→ **Task prompt**
Please restate the data that follows word for word, with the pictures left out.

* * *

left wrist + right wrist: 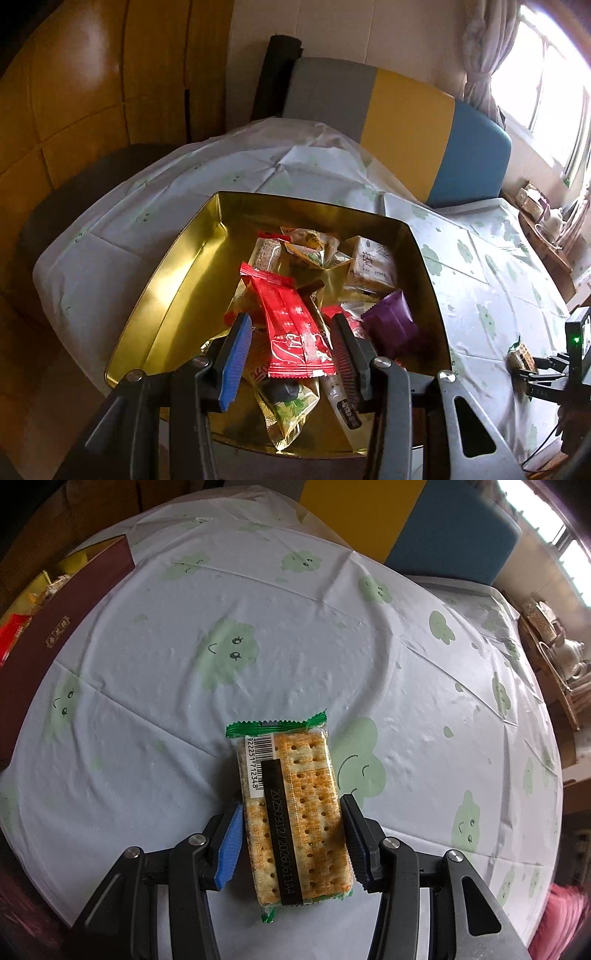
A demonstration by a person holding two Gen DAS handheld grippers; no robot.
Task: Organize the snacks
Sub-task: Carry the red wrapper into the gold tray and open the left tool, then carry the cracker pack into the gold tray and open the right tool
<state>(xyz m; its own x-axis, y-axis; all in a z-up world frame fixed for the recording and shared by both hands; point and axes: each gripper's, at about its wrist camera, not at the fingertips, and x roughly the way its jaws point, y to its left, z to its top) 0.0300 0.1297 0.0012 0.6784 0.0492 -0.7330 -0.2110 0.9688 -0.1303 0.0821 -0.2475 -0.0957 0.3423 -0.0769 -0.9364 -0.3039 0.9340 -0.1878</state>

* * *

→ **The answer**
left wrist + right wrist: 
A demonstration by a person holding two Gen DAS handheld grippers; no robot.
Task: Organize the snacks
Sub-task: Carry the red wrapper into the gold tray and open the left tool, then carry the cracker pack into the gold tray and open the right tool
<state>(xyz m; its own x-axis, y-axis; all in a z-up world frame fixed for the recording and shared by both hands; point and axes: each gripper's, at about its wrist camera, not at the fingertips, and x roughly the way its jaws point, y to its left, z to its top) 0.0300 0.1297 0.0012 0.6784 0.0492 -0.7330 -0.2110 0.9688 -0.1303 0.0821 -0.2475 -0.0957 0.3423 -0.0769 -0.9364 -0.3039 0.9340 -0.1878</state>

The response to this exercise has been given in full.